Work request »
Type out all the data below, word for word.
========
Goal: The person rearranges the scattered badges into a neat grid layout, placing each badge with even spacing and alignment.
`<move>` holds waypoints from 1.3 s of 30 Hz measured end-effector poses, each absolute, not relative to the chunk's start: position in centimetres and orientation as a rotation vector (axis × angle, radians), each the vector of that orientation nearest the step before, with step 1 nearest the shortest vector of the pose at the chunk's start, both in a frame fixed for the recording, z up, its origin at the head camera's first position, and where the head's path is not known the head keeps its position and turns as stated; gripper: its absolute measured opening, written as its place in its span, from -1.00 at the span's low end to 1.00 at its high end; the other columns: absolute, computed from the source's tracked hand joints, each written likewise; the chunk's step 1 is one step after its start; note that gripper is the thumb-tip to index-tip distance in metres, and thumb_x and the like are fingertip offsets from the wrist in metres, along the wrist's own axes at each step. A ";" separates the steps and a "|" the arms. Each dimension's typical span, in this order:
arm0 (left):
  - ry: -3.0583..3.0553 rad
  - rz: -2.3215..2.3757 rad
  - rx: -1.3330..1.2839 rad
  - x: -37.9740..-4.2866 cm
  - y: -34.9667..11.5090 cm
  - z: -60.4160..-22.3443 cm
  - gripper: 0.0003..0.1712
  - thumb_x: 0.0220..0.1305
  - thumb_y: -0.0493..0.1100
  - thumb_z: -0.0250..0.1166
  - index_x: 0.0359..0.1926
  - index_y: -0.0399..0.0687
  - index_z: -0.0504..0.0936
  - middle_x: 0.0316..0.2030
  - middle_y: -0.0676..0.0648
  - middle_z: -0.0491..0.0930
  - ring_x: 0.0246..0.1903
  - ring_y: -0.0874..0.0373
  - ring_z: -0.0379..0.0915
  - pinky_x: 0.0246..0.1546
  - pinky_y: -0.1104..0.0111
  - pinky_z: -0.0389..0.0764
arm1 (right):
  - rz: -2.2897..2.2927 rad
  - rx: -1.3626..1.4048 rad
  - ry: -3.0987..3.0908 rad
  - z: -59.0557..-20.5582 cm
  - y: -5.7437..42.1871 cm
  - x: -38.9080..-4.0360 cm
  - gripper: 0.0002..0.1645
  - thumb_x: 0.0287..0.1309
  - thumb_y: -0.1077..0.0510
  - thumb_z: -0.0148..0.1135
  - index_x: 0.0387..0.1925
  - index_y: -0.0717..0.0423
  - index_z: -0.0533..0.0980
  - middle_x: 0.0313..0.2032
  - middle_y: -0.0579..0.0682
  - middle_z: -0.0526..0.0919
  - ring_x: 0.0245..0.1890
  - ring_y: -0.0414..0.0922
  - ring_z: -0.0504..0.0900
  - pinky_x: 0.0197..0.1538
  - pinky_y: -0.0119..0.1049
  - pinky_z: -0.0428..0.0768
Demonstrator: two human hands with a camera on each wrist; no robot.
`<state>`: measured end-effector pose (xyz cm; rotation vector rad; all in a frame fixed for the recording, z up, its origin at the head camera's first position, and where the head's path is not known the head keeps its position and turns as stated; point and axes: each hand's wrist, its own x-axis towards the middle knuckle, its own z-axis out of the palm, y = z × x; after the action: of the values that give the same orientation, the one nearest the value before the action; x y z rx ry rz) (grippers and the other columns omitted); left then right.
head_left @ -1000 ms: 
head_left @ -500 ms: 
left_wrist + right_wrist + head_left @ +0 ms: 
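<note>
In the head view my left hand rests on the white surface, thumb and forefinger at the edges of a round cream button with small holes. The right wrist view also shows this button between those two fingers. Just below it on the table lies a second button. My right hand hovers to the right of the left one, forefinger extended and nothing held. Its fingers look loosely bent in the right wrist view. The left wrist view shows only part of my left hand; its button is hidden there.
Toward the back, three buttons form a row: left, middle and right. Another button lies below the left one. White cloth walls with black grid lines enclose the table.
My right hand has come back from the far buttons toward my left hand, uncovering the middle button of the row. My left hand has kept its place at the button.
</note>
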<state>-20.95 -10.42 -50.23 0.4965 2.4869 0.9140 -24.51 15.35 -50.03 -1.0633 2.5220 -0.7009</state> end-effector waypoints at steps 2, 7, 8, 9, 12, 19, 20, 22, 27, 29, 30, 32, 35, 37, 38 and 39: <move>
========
Answer space »
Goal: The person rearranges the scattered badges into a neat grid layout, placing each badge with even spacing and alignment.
`<move>` holds waypoints from 1.3 s of 30 Hz measured end-effector poses, each absolute, not relative to the chunk's start: position in centimetres and orientation as a rotation vector (axis × angle, radians), each the vector of that orientation nearest the step before, with step 1 nearest the shortest vector of the pose at the chunk's start, both in a frame fixed for the recording, z up, its origin at the head camera's first position, and where the head's path is not known the head keeps its position and turns as stated; gripper: its absolute measured opening, written as its place in its span, from -1.00 at the span's low end to 1.00 at its high end; the other columns: absolute, computed from the source's tracked hand joints, each written likewise; the chunk's step 1 is one step after its start; note that gripper is the thumb-tip to index-tip distance in metres, and thumb_x and the like are fingertip offsets from the wrist in metres, along the wrist's own axes at each step. A ";" separates the steps and a "|" the arms. Each dimension's typical span, in this order:
arm0 (left):
  - ry: -3.0583..3.0553 rad
  - rz: -2.3215..2.3757 rad
  - rx: -1.3330..1.2839 rad
  - x: -37.9740..-4.2866 cm
  - y: -34.9667..11.5090 cm
  - z: -60.4160..-22.3443 cm
  - gripper: 0.0003..0.1712
  - thumb_x: 0.0220..0.1305
  - thumb_y: -0.0493..0.1100
  - thumb_z: -0.0250..0.1166
  - index_x: 0.0359..0.1926
  - index_y: -0.0399..0.0687
  - index_z: -0.0504..0.0936
  - middle_x: 0.0316..0.2030
  - middle_y: -0.0676..0.0648
  - middle_z: -0.0491..0.0930
  - ring_x: 0.0246..0.1903
  - ring_y: -0.0874..0.0373
  - ring_z: -0.0379..0.0915
  - pinky_x: 0.0246..0.1546
  - pinky_y: -0.1104..0.0111
  - pinky_z: -0.0389..0.0764
arm1 (right):
  - rz: -2.2897..2.2927 rad
  - rx: -1.3626..1.4048 rad
  - ry: -3.0987..3.0908 rad
  - z: -59.0557..-20.5582 cm
  - y: -5.7437..42.1871 cm
  - x: -38.9080..-4.0360 cm
  - gripper: 0.0002..0.1645
  - thumb_x: 0.0287..0.1309
  - thumb_y: -0.1077..0.0510
  - thumb_z: -0.0148..0.1135
  - index_x: 0.0387..0.1925
  - index_y: -0.0717..0.0423
  - index_z: -0.0533..0.0980
  - middle_x: 0.0313..0.2032
  - middle_y: -0.0579..0.0682
  - middle_z: -0.0526..0.0919
  - ring_x: 0.0245..0.1890
  - ring_y: -0.0414..0.0922
  - ring_z: -0.0504..0.0900
  - pinky_x: 0.0197..0.1538
  - pinky_y: -0.0119..0.1049
  - pinky_z: -0.0428..0.0768
Demonstrator: two human hands with a camera on each wrist; no robot.
`<state>`: measured end-effector pose (xyz cm; rotation vector rad; all in a frame fixed for the recording, z up, its origin at the head camera's first position, and where the head's path is not known the head keeps its position and turns as stated; point and axes: each hand's wrist, its own x-axis towards the middle knuckle, its own z-axis out of the palm, y = z × x; after the action: of the values that give the same orientation, the one nearest the value before the action; x y z rx ry rz) (grippers and the other columns omitted); left then right.
head_left @ -1000 ms: 
head_left @ -500 ms: 
left_wrist + right_wrist + head_left @ +0 ms: 
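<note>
In the head view my left hand rests on the white surface, thumb and forefinger at the edges of a round cream button with small holes. The right wrist view also shows this button between those two fingers. Just below it on the table lies a second button. My right hand hovers to the right of the left one, forefinger extended and nothing held. Its fingers look loosely bent in the right wrist view. The left wrist view shows only part of my left hand; its button is hidden there.
Toward the back, three buttons form a row: left, middle and right. Another button lies below the left one. White cloth walls with black grid lines enclose the table.
My right hand has come back from the far buttons toward my left hand, uncovering the middle button of the row. My left hand has kept its place at the button.
</note>
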<state>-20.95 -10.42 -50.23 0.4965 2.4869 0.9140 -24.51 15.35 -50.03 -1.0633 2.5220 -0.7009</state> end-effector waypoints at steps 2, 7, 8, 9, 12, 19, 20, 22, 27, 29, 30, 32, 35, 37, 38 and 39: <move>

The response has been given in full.